The idea of ​​fresh Italian pasta,Pasta, no doubt, plays an important role in most traditional Italian dishes, cultures and people just know how to employ a tomato the way the Italians. Italian food is full of wonderful pasta dishes made only with all kinds of vegetables and legumes. Italian food is all about combinations of delicious local flavors, a simple sauce, sprinkle with Parmesan cheese and of course real Italian pasta.
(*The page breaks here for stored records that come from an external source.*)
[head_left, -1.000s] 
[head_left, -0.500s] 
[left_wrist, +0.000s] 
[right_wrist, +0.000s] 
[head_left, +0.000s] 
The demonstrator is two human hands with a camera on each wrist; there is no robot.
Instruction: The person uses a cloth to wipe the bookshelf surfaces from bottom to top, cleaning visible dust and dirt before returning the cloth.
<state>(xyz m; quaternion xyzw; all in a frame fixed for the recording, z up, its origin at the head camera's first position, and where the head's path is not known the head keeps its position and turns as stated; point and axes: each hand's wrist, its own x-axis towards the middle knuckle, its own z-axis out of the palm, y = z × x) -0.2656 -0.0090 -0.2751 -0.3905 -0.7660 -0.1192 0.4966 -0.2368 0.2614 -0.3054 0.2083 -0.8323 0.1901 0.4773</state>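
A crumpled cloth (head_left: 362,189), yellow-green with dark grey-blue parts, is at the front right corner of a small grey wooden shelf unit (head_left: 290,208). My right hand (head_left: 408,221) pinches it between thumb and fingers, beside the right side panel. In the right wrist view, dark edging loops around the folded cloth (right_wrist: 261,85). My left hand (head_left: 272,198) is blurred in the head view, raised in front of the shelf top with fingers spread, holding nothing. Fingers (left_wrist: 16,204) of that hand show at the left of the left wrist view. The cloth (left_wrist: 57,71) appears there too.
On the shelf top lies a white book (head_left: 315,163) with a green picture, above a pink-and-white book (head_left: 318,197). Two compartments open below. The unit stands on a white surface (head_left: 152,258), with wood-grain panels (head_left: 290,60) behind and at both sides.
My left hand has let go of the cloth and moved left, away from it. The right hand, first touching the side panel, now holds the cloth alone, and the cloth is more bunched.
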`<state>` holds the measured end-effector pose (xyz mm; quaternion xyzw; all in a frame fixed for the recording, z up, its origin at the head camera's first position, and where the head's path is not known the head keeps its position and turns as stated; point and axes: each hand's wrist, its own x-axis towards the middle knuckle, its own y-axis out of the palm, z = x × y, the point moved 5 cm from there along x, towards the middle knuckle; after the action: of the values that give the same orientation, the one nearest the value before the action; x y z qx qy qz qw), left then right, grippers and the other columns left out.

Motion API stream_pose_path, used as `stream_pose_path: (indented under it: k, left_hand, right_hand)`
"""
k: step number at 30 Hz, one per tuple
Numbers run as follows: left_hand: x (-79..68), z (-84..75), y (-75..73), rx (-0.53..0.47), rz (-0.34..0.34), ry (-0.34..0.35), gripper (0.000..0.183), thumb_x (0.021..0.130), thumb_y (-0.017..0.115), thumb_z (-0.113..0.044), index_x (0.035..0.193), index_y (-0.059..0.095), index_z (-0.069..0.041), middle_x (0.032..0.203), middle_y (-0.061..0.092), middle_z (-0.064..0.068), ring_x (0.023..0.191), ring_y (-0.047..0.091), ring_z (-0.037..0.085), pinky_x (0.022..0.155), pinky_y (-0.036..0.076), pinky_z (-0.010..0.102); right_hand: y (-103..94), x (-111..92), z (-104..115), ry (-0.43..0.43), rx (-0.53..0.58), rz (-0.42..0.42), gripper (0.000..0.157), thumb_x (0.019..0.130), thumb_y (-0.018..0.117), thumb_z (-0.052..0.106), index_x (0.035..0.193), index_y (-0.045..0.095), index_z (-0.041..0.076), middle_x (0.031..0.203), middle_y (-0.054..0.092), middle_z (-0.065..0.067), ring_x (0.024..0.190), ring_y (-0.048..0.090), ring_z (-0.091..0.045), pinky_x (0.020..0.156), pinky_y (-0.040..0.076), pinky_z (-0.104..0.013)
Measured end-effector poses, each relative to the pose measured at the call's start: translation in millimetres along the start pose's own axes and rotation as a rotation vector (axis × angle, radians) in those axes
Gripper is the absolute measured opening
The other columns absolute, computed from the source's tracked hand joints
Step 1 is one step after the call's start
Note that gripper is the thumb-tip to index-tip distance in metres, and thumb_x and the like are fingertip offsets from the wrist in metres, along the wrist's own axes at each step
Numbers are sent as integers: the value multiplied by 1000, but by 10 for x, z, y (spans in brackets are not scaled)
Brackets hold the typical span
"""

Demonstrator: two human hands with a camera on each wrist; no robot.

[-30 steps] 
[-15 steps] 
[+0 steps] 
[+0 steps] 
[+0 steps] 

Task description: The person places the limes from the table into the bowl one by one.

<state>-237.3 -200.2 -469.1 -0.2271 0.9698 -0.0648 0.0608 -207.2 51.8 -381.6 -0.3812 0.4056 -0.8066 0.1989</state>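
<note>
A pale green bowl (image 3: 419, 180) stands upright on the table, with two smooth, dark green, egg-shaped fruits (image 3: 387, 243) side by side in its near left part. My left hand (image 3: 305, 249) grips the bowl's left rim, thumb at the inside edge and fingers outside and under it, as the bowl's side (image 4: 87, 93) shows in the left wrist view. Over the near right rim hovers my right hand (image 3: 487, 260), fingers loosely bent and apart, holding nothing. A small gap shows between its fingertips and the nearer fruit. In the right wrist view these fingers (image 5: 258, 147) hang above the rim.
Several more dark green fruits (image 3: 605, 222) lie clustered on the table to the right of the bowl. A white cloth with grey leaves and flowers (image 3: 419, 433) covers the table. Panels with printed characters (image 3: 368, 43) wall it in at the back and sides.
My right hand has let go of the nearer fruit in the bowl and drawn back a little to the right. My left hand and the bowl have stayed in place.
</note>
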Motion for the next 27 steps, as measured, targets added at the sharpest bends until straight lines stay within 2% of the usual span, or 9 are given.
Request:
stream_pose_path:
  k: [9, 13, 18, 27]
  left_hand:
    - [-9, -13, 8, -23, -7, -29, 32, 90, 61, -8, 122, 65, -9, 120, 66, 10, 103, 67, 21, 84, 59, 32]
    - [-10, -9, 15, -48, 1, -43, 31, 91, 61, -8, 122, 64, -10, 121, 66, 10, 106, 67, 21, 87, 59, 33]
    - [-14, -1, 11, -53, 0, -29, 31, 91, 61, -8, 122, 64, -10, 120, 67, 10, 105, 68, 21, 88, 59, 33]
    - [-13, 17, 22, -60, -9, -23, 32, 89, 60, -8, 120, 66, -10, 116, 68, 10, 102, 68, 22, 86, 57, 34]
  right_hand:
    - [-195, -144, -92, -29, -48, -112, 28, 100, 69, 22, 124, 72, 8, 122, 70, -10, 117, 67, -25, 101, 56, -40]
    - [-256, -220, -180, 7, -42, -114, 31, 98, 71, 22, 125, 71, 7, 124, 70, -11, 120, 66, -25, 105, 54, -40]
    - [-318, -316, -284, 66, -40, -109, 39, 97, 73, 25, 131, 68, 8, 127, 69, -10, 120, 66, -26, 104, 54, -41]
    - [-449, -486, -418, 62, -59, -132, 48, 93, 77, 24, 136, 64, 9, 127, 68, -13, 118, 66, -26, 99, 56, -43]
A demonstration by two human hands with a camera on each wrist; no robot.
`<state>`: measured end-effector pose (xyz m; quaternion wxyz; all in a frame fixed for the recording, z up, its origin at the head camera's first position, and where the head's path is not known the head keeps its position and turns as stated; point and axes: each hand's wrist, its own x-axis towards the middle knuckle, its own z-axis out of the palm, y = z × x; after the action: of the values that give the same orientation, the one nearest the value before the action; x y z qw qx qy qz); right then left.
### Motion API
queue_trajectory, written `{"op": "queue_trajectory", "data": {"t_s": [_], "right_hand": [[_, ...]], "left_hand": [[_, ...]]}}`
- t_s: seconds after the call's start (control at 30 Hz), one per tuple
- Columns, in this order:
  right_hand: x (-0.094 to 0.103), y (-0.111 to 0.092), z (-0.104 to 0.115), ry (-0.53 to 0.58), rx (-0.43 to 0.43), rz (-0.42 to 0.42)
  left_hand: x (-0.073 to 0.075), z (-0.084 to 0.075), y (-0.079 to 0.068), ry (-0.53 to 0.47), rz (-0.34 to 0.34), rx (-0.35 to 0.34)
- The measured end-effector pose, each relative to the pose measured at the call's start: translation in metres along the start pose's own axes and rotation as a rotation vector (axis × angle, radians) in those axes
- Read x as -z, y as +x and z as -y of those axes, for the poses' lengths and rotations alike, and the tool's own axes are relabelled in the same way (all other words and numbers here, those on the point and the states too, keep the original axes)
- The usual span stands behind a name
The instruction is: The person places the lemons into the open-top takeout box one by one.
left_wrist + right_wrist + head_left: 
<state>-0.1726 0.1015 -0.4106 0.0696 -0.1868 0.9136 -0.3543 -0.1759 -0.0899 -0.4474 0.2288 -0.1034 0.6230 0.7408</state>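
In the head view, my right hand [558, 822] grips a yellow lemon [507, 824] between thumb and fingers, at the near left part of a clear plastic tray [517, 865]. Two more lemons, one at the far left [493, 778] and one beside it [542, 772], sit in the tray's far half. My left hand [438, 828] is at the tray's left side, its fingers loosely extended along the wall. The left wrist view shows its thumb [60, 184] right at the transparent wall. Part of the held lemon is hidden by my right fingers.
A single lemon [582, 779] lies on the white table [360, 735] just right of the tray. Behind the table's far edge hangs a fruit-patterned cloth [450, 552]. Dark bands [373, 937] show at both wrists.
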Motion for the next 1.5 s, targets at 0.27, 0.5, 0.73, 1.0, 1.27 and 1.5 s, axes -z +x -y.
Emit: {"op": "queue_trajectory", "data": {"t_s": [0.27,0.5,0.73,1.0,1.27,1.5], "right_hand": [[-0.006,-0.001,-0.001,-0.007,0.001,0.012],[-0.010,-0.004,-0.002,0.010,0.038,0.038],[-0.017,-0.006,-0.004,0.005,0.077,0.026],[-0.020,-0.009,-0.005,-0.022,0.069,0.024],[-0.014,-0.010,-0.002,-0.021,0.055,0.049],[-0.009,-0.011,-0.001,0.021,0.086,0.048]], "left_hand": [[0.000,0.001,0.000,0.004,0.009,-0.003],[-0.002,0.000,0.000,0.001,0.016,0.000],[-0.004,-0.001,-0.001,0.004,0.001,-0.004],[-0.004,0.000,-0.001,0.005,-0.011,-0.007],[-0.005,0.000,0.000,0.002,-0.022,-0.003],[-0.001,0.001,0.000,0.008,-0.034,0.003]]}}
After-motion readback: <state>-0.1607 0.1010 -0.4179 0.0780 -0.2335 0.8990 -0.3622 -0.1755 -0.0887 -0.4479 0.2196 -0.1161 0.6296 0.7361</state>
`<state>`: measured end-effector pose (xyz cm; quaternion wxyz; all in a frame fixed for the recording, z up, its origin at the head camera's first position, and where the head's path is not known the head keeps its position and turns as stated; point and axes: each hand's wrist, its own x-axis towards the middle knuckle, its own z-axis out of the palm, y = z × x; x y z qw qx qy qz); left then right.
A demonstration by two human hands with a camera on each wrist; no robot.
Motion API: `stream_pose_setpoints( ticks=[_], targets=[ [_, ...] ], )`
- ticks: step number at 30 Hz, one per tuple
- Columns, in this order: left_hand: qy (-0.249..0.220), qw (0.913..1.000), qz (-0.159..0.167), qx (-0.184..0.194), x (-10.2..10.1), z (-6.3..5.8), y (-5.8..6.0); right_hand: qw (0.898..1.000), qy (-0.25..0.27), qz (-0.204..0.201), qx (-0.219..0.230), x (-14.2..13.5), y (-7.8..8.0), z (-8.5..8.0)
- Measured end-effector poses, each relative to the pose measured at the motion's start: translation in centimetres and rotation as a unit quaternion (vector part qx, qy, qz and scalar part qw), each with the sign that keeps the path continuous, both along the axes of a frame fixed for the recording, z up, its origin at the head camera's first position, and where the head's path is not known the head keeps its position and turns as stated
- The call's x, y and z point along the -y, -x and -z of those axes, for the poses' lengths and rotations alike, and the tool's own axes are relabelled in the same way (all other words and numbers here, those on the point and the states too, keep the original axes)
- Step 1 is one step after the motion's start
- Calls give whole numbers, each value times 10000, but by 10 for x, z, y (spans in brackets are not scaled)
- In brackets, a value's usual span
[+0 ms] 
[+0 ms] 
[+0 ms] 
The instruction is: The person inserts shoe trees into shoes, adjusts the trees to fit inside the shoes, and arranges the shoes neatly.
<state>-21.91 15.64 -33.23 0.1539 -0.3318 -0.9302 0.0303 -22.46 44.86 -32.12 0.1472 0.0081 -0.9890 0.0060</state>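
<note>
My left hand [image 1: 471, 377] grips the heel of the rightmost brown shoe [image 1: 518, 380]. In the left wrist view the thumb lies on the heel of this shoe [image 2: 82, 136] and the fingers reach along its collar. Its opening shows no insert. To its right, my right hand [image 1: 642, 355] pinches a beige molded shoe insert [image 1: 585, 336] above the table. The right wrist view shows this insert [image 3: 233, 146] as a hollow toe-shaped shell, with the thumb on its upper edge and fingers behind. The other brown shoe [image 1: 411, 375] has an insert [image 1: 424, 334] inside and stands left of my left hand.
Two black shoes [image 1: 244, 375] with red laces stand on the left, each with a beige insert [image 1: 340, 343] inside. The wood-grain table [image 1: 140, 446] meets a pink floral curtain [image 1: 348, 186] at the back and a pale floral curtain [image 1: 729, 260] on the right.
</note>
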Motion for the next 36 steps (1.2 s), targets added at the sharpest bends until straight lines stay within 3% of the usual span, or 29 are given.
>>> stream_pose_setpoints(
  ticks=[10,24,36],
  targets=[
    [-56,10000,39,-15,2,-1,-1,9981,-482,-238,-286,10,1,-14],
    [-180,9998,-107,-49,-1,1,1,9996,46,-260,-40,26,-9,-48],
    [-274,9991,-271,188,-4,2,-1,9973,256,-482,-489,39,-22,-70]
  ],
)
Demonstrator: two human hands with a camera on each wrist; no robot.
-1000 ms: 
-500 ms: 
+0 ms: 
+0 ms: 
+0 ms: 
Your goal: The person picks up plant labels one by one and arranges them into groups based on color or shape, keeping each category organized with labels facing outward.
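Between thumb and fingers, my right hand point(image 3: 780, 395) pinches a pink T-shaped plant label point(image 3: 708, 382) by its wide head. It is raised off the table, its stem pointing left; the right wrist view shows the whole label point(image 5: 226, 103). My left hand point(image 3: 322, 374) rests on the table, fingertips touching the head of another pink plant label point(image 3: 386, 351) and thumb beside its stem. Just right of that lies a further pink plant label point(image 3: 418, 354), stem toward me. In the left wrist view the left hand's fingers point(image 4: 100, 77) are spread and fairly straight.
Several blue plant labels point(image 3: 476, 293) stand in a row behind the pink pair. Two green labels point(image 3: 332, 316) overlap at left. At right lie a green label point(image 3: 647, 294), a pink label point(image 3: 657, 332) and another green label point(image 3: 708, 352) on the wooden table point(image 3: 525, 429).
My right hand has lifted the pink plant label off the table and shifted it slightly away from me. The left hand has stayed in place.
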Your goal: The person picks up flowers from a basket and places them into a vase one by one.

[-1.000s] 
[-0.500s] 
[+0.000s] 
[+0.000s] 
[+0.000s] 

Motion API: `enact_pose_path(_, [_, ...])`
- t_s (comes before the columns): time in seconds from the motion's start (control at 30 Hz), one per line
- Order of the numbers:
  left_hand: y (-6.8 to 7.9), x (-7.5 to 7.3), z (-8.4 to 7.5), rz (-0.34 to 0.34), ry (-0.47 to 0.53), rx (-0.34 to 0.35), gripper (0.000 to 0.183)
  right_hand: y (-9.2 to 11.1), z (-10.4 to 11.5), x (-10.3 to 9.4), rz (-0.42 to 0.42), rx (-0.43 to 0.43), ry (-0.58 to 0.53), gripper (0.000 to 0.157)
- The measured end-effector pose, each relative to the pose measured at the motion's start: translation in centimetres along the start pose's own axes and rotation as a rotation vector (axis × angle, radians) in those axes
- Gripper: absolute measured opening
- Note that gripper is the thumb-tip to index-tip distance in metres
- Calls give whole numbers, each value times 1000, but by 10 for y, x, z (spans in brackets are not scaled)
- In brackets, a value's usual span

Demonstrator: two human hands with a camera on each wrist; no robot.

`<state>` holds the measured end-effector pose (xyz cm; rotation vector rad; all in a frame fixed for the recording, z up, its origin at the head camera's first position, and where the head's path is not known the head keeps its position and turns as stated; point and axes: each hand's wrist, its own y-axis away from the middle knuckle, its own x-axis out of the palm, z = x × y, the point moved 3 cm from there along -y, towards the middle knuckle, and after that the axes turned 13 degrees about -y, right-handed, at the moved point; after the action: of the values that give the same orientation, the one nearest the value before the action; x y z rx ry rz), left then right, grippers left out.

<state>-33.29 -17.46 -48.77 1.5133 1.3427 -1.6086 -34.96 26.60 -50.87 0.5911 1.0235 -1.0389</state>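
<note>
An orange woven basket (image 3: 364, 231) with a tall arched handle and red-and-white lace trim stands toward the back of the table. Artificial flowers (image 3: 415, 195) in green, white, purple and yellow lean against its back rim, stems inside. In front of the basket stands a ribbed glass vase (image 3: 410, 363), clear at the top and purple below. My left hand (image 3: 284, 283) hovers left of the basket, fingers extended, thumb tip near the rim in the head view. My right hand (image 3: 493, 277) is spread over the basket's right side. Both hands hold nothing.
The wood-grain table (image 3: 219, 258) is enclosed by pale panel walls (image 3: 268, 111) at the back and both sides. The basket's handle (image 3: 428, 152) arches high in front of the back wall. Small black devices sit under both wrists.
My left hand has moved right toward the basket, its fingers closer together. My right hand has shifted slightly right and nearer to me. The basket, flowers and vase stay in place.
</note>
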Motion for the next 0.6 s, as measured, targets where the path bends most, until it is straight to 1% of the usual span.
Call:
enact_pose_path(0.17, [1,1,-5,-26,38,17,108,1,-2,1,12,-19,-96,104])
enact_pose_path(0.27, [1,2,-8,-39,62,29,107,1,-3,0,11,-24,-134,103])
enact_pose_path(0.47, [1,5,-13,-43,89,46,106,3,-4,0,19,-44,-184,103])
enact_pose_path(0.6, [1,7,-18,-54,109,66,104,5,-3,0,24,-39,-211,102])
Pizza and pasta are very popular around the world, consuming an average of 28 kilograms of pasta every year. When made with fresh egg noodles instead of dried noodles can be a special treat for the taste buds. Types of pulps used in the days before industrialization, dried pasta of durum wheat, water and a pinch of salt (spaghetti, rigatoni, and so on), it was easier to make, and therefore more popular in south, where warmer temperatures and increased sunlight accelerated the drying of pasta.

_spammy link deleted - the mod team_


----------



## ilove2soap (Jun 22, 2011)

I would love the work at the Olive Garden just to learn the recipes!!


----------



## moonjelly (Jun 5, 2012)

Pretty much anything italian is good in my book (especially when paired with wine!), although i had some lasagna in venice a few years ago. It seriously was the best thing i'd ever eaten in my entire life. I haven't been able to enjoy lasagna since. I'm afraid nothing will ever compare to it. I guess I'll have to take another trip to italy.


----------



## fiddletree (Jun 8, 2012)

I really love making homemade tortellini stuffed with homemade ricotta and agretti.  I learned how to make them from a Michelin star chef who has an amazing restaurant up the mountain from us!  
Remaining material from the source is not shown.